Leprologist describes Mail Online claim of a potential leprosy outbreak among LA’s homeless as ‘complete nonsense’
Leprologist, member of The Leprosy Mission’s Leprosy Research Committee and Medical Advisor for American Leprosy Mission, Dr Paul Saunderson, has described a potential outbreak of leprosy among LA’s homeless population, as reported on the Mail Online on 9 September, as ‘complete nonsense’.
The alarmist report is taken from an article on American political website The Hill written by Fox News’s Medical Correspondent, Dr Marc Siegel, which states that ‘it seems only a matter of time before leprosy could take hold among the homeless population in an area such as Los Angeles County, with close to 60,000 homeless people’.
Dr Siegel raises the possibility of undetected leprosy cases being brought over the southern border from Mexico into the US.

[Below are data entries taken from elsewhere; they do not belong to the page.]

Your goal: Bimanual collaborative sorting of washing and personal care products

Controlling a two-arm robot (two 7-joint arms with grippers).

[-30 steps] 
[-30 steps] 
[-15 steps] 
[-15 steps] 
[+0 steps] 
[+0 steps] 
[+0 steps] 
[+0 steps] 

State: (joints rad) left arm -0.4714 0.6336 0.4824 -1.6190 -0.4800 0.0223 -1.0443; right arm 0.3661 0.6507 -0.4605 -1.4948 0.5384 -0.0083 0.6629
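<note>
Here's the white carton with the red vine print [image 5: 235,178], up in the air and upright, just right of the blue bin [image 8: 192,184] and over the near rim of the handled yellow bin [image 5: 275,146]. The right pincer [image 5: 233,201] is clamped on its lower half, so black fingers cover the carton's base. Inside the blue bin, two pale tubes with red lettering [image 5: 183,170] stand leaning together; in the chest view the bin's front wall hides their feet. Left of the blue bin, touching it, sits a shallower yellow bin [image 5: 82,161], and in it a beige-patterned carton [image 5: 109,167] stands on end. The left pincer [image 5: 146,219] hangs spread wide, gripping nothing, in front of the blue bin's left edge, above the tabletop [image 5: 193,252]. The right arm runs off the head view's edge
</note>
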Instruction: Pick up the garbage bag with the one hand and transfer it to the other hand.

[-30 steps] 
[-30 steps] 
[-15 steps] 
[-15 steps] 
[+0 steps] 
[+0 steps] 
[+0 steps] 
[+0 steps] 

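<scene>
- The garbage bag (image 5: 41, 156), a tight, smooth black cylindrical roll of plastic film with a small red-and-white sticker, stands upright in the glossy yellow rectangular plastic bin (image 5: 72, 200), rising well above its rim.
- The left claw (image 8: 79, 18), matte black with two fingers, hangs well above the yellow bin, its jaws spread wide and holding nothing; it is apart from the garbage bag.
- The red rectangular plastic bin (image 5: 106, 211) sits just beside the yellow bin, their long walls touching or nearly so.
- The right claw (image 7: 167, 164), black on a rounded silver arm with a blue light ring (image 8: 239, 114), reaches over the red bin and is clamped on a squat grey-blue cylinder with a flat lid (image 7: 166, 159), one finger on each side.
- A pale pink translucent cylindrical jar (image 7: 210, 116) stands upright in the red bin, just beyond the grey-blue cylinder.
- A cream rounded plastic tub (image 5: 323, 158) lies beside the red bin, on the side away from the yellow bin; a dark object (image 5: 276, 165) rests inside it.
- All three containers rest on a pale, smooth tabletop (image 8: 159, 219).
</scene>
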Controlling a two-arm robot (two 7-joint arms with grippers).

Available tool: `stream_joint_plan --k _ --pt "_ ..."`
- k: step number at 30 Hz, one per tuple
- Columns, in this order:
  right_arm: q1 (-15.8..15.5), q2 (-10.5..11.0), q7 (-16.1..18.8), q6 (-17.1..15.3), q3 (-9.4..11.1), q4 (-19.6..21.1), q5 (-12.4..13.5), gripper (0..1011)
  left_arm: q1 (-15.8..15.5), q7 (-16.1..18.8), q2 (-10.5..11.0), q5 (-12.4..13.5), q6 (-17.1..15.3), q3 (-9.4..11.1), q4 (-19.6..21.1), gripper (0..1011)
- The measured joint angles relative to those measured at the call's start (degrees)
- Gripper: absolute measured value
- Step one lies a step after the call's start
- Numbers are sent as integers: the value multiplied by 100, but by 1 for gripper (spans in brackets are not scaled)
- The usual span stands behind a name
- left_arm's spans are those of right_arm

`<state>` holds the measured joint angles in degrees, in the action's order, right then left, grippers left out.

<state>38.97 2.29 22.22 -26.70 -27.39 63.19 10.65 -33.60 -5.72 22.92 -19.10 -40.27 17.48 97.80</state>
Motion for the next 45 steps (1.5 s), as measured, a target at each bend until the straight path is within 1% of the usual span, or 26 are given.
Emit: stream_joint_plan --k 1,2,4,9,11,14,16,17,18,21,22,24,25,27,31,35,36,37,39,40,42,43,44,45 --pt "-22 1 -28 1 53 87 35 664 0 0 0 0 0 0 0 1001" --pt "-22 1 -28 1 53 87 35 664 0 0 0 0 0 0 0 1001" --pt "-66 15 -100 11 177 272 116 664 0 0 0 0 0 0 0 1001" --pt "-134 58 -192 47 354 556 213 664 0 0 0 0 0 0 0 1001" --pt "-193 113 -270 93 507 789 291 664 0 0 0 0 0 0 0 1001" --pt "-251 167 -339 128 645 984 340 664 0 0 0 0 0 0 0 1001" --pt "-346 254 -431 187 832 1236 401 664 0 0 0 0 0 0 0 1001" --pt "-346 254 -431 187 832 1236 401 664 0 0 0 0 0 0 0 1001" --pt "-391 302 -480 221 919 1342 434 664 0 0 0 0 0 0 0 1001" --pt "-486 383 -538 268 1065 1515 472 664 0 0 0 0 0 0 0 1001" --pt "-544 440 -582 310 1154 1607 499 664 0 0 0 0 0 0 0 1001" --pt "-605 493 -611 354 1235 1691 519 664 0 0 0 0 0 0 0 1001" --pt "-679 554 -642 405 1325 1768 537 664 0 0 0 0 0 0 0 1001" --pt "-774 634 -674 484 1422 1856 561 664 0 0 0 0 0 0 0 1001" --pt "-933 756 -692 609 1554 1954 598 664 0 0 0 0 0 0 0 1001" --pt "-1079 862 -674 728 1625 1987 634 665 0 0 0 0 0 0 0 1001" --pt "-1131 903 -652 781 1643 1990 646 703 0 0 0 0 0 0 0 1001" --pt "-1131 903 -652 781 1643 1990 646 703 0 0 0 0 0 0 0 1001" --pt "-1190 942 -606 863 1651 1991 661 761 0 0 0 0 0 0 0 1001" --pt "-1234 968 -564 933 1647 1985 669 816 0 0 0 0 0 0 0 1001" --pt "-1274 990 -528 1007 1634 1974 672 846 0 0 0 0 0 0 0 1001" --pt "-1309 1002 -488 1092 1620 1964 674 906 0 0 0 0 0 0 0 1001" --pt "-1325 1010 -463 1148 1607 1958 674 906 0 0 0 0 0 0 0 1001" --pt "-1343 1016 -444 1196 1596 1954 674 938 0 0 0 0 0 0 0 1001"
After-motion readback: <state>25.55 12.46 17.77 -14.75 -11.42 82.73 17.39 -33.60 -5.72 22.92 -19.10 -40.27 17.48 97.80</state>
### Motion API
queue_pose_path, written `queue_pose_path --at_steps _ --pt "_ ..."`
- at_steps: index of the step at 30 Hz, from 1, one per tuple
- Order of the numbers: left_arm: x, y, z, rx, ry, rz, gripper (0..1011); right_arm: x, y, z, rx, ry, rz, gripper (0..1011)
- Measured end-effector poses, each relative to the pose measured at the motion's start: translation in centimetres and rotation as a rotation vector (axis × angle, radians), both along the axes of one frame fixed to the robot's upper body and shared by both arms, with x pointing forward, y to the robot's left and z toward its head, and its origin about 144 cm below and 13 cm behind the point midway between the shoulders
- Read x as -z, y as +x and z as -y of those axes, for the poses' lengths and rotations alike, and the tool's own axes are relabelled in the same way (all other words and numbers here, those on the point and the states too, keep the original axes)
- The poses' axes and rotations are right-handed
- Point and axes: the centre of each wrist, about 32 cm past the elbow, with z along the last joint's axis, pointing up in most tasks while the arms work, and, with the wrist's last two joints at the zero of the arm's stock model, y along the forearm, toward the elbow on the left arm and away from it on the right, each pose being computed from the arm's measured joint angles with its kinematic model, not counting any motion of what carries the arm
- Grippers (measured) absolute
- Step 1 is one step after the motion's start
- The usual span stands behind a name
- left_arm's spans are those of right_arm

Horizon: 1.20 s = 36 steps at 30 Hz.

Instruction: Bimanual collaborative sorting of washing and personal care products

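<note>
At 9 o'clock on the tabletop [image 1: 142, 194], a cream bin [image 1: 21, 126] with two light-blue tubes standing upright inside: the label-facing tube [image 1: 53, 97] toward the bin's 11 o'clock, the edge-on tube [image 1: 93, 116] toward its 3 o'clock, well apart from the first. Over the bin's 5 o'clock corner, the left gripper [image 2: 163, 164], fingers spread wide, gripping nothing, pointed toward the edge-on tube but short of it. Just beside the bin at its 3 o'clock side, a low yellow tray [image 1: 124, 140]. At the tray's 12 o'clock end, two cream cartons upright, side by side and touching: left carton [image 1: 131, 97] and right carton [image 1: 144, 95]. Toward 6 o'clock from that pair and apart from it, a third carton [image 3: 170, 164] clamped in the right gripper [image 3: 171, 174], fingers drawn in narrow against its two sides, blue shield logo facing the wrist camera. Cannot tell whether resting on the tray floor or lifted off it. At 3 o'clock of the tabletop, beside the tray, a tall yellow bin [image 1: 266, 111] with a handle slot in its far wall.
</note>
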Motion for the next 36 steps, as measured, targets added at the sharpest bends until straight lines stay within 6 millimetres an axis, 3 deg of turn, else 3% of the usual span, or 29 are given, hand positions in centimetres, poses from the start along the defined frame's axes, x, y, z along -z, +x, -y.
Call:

Dr Saunderson, responding to the speculation on the Mail Online and The Hill, said: “These articles are a mixture of several accurate facts about leprosy and highly inaccurate speculation about the possible spread of the disease in the homeless population in the United States.
“The comparison with typhus, which is spread through completely different mechanisms, is totally unwarranted.
“The annual number of new cases of leprosy in the US has been the constant for decades; about 100 cases occur in migrants (entering through any port of entry, not especially the southern border), and about 30 indigenous cases seem to occur through transmission from armadillos, particularly in Louisiana and Texas.
“Although the disease is related to poverty in endemic countries, there is no evidence of transmission between humans in western countries, so the suggestion of outbreaks as described in the articles amongst any communities in the US is complete nonsense.”